---------- Provided material ----------

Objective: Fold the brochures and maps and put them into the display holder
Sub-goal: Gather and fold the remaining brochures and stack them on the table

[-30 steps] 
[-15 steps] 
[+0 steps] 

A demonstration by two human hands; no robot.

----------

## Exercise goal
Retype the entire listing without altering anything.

## Your solution
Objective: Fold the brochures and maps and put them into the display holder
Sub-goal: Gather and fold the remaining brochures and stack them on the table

[-30 steps] 
[-15 steps] 
[+0 steps] 

A demonstration by two human hands; no robot.

No further answer will be given.